Surely, some reader has been titillated by the description, in which case, he'll be disappointed to learn Dirty, Sexy Knights in Paris is actually the same foursome...last names Boyd, Einzinger, Fried and Wilcox; collectively known as Audiovent...dishing up the rock and roll equivalent of home cookin'.
"I know what you mean, man," laughs lead vocalist Boyd. "[The title] just came out of one long night of trying to think of album titles. We're still laughing about it." He pauses, and offers the aside/alibi, "We've never been to Paris. We've been to Paris, Texas--that's as close as we've come. But one of these days [we'll go]."
It's very possible, you know. The Calabasas, California quartet begins its major label existence at an advantage (although it may be viewed as a curse): Boyd and guitarist Einzinger have substantial fraternal connections in the biz, which you may have deduced from their surnames. Boyd's brother Brandon and Einzinger's brother Mike sing and play guitar in Incubus. See? It's a great icebreaker, but like any sibling, can be a pain in the ass. Boyd says he gets questions about his brother everyday, but views it as an inevitability, which he takes in stride.
"[There's] nothing I can do about it, you know? I was born to a family of singers.
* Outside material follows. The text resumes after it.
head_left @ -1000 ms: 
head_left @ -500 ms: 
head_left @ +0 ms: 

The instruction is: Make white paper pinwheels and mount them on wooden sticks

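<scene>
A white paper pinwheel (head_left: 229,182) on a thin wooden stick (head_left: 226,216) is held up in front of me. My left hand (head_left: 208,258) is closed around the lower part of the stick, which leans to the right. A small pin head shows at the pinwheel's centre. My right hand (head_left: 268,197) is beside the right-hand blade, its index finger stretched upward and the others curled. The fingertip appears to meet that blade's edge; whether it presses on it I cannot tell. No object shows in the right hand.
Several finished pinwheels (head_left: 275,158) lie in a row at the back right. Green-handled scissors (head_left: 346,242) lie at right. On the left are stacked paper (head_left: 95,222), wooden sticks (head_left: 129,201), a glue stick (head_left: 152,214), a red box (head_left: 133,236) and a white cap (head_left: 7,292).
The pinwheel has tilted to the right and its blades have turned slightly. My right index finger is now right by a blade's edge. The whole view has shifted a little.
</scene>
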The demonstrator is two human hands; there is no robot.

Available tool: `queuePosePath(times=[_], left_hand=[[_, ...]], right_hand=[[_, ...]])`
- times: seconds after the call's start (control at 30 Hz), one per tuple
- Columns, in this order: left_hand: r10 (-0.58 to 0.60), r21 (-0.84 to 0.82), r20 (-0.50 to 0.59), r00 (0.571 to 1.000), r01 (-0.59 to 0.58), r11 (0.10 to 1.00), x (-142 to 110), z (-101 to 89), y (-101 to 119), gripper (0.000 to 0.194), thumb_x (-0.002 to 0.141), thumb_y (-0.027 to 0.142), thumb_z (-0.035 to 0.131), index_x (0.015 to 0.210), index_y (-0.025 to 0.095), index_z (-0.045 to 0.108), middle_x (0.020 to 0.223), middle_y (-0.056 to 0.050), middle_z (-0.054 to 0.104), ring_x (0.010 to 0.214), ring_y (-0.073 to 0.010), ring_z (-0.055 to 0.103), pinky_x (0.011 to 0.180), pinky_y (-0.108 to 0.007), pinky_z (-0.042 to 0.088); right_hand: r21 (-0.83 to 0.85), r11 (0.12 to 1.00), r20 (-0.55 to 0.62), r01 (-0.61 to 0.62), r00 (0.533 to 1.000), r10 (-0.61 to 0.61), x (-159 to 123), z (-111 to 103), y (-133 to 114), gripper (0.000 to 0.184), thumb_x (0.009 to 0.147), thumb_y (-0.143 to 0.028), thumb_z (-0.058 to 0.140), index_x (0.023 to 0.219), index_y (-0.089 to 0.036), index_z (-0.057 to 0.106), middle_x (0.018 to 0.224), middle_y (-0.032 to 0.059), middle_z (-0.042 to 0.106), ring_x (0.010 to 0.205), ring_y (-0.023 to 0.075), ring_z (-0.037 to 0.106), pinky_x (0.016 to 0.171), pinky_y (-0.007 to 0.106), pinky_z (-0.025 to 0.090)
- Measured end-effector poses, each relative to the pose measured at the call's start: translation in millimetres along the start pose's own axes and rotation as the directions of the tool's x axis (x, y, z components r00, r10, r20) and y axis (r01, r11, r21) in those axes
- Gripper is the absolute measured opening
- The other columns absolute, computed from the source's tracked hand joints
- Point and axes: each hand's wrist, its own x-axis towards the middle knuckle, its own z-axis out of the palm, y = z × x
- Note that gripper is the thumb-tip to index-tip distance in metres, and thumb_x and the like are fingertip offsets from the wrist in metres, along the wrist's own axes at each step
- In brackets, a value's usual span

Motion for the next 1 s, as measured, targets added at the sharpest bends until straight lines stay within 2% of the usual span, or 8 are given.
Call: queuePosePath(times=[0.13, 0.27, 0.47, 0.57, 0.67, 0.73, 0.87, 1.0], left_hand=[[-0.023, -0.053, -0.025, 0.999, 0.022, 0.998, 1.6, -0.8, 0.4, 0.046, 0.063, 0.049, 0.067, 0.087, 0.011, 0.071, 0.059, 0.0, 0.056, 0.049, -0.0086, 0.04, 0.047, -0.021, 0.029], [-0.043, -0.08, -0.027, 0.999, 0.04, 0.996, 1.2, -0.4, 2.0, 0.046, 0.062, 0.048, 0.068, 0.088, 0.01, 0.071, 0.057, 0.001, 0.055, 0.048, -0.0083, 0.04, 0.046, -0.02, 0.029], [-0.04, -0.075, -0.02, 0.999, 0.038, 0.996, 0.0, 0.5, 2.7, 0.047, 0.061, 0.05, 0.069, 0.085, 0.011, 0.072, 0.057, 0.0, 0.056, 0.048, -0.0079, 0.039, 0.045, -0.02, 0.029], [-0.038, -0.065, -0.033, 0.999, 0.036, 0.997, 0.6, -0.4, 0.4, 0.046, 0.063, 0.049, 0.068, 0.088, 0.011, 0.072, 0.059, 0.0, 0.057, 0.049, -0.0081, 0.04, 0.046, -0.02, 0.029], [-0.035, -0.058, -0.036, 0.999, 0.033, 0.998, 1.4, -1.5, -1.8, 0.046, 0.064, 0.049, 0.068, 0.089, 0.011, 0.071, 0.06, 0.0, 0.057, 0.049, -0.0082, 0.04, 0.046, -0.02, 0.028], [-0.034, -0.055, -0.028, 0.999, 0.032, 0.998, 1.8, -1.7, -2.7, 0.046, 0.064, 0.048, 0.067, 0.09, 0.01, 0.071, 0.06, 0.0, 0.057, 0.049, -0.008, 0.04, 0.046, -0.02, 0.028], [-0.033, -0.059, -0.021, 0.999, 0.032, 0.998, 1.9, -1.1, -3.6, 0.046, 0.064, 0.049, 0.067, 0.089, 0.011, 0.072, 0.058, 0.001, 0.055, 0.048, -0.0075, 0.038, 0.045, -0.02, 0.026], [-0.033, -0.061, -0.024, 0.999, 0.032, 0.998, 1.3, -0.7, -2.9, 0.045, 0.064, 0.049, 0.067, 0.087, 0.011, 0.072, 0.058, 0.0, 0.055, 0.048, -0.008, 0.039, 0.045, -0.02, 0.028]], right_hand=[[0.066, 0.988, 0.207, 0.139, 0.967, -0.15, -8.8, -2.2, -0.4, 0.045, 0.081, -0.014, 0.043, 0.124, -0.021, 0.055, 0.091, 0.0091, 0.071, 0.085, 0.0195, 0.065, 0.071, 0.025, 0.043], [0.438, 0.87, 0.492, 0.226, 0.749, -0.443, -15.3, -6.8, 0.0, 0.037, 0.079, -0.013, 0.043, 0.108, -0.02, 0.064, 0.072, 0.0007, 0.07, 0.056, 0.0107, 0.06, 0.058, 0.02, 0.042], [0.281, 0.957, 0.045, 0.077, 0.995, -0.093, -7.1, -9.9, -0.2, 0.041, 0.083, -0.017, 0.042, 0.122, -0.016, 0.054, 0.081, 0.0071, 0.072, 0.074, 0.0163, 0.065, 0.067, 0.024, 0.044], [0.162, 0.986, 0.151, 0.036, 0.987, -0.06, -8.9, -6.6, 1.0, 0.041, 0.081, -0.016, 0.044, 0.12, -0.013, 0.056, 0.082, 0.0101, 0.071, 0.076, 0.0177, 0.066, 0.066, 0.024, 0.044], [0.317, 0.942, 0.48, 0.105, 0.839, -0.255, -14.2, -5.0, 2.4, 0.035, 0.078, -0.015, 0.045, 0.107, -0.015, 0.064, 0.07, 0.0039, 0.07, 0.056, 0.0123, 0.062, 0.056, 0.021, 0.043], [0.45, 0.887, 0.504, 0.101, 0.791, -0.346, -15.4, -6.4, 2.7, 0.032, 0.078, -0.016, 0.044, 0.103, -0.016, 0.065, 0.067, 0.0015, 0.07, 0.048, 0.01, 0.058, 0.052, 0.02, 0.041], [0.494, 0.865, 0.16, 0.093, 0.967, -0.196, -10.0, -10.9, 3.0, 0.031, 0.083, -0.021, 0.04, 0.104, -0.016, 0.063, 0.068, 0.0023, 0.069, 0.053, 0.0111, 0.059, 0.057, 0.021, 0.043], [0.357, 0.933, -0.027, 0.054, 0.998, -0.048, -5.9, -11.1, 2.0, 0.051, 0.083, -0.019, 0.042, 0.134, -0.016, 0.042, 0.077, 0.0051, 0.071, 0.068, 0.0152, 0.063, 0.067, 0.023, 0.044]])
People like to ask about it so I say, "Hey...I really don't see my brother very much 'cause we're both touring. And this is something I would have done anyway and we're both very happy for each other."
The main focus, he says...and this, it always is...is the music. In their official Atlantic Records biography, Boyd asserts that Audiovent is out to "help to bring the rock 'n' roll back." The idea, he says, is to recapture the look, the feel of rock as it was when Jimi Hendrix and the Who and Queen were at the top of the pops. "We look at old footage of Jimi Hendrix and Led Zeppelin and the Who, and that's really what gets us going. We want music to be like that again."
And the crazy thing is, they just may achieve exactly that (well, at least they've managed to take it back to a respectable, 'Stone Temple Pilots in its salad days' stomp). Dirty, Sexy Knights in Paris is undiluted rock and roll; just guitar, bass and drums kicking out the sort of three-chord jams you used to sing along with in the car. Despite the familial connections to the ever popular nu/rap-metal band and having a slew of similar acts as peers, Audiovent has no use for DJs, rhythmic speech or angsty, straight-outta-psychotherapy lyrical themes. Audiovent rocks and means it, and if they accessorize, they do it retro, with full respect to the founding fathers of any genre.
"The stuff we listen to isn't what's going on today. [We listen to] everything from Beatles to Zep to Hendrix--everything from that to old Steve Wonder, James Brown, The Funky Meters-- And I like bands that do something different, that aren't afraid to step it up a notch...Radiohead, obviously, and the Flaming Lips, Shudder to Think-- We just play stuff that comes from our hearts. It's all natural."
Ah, natural music. There was a time when that was all anyone could play. In the current musical climate, though, it might take a hero to set things right. Something in a dirty, sexy knight, perhaps?
"Yeah--you know," mumbles a modest Boyd, explaining Audiovent's goal may not always be its ethos. "Everything's always going to be changing and [we may, too]." The important thing, he says, is "we're just going to stay in it for ourselves."